# How can i identify my machine?



## adegrno (Jul 6, 2017)

Hi. My wife says i have become a snowblower maniac. I guess i have. Picked up an old blower but am unable to find details via the model nr plate. But it seems to be a mtd number? Any suggestions? Mainly interested in correct spare parts drawings but need to know what blower 









Sent fra min SM-G920F via Tapatalk


----------



## adegrno (Jul 6, 2017)

Must add that in Norway this machine was sold under the name Norlett 

Sent fra min SM-G920F via Tapatalk


----------



## adegrno (Jul 6, 2017)

adegrno said:


> Must add that in Norway this machine was sold under the name Norlett
> 
> Sent fra min SM-G920F via Tapatalk


Some more pics 

Anybody knows what machine this is?

Thx









Sent fra min SM-G920F via Tapatalk


----------



## adegrno (Jul 6, 2017)

adegrno said:


> Some more pics
> 
> Anybody knows what machine this is?
> 
> ...


And of the chute and auger housing









Sent fra min SM-G920F via Tapatalk


----------



## UNDERTAKER (Dec 30, 2013)

*I am just tossing this 1 out but it looks like a rebranded snowflight by mtd. try parts tree by putting in the serial and model number. GOOD LUCK!!!!! someone else here might have more info on it then me.:wink2:*


----------



## adegrno (Jul 6, 2017)

Thx Powershift, will try and do so - I have been able to find a parts diagram on the internet from france I believe where my machine is mentioned, but when I try the part numbers on internet I do not get anything - anybody recognise these part numbers? See link to pdf attached. 

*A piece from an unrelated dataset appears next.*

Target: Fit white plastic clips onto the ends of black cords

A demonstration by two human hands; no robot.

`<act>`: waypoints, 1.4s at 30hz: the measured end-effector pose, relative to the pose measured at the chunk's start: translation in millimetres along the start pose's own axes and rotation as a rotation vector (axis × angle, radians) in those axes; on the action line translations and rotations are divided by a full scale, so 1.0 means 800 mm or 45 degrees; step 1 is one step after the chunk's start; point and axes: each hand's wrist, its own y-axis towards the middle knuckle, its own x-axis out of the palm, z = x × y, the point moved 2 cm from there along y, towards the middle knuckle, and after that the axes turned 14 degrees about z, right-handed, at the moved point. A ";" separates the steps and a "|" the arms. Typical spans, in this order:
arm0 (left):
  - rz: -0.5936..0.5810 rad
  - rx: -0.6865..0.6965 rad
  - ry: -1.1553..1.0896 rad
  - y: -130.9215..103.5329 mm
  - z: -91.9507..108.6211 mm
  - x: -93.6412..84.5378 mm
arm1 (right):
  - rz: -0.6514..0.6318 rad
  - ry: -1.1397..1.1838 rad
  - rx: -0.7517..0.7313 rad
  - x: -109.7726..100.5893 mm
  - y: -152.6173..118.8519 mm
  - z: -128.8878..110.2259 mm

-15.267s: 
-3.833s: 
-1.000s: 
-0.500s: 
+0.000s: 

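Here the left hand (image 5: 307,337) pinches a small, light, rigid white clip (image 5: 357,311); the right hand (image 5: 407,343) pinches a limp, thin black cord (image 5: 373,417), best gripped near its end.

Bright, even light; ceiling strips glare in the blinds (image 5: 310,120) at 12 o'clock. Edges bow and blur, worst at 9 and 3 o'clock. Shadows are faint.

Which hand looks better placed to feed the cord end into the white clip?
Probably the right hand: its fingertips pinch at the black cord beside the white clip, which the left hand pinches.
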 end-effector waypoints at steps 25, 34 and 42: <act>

https://www.dropbox.com/s/bgv3ufp8137dx0f/norlett freserdeler.pdf?dl=0


----------



## Kiss4aFrog (Nov 3, 2013)

In the first post can you look at that model number and post what it is. Some of it is damaged and might be more easily read by you in person with a magnifier. That and it says write to us, does it say where ?? You took the photo vertical so it cuts off parts of the ID plate.

.


----------



## adegrno (Jul 6, 2017)

Kiss4aFrog said:


> In the first post can you look at that model number and post what it is. Some of it is damaged and might be more easily read by you in person with a magnifier. That and it says write to us, does it say where ?? You took the photo vertical so it cuts off parts of the ID plate.
> 
> 
> 
> .


Thx for replying kiss4afrog, i sold this machine so no need any more. 

Sent fra min SM-G960F via Tapatalk


----------